The task.
Select all lines in the records that include "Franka".

Task data.
+===+

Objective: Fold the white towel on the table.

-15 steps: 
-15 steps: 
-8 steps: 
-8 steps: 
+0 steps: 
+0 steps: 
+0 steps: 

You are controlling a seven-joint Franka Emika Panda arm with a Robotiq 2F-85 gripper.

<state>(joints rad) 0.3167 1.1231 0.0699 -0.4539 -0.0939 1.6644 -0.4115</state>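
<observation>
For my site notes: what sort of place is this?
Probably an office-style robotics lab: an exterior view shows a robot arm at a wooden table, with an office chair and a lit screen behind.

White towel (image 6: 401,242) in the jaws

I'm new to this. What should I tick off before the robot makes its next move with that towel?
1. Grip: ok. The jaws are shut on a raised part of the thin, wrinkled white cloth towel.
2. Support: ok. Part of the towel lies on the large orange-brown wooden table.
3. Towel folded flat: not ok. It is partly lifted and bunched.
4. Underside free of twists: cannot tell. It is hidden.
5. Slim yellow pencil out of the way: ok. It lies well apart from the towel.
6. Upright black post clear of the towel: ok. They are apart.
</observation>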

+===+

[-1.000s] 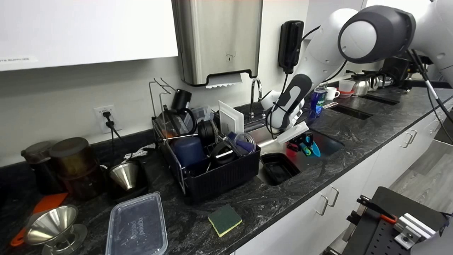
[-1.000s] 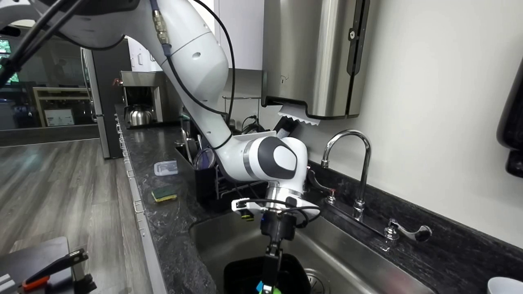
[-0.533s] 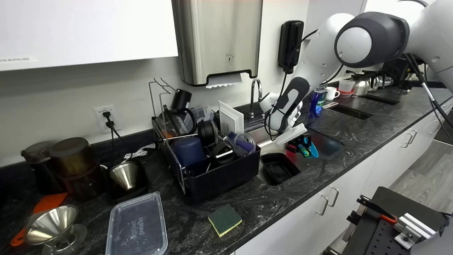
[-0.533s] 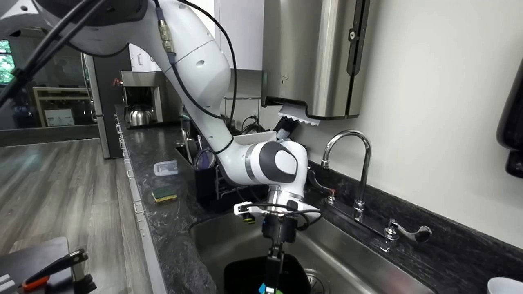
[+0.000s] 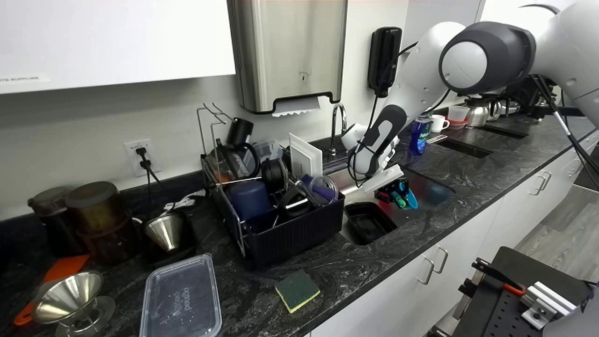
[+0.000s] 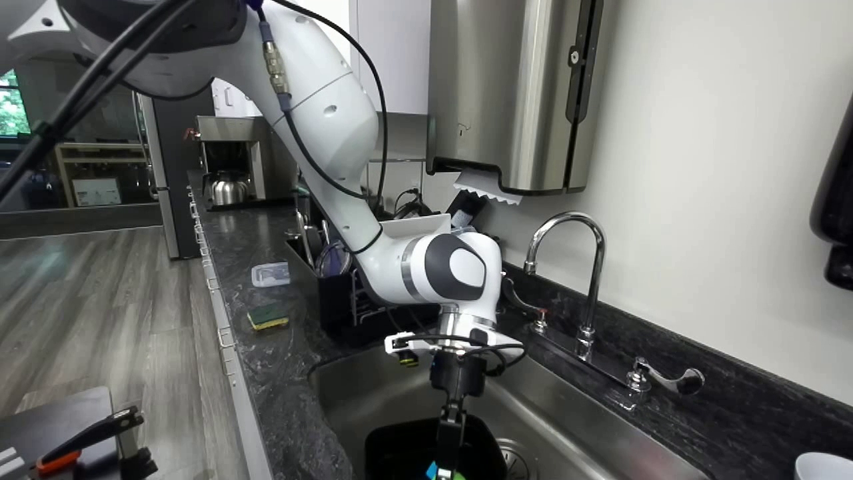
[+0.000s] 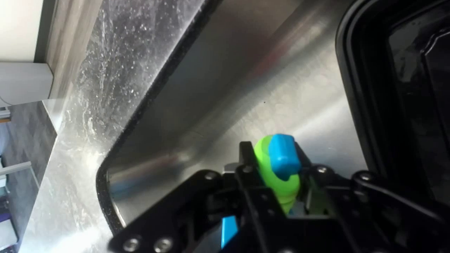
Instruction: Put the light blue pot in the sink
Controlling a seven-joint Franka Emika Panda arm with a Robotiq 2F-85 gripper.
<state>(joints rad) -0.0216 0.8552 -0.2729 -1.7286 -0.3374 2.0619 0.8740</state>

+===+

Your solution.
You are controlling a seven-joint Franka Emika Panda arm with a Robotiq 2F-85 gripper.
Controlling a seven-joint Franka Emika Panda arm with a Robotiq 2F-85 gripper.

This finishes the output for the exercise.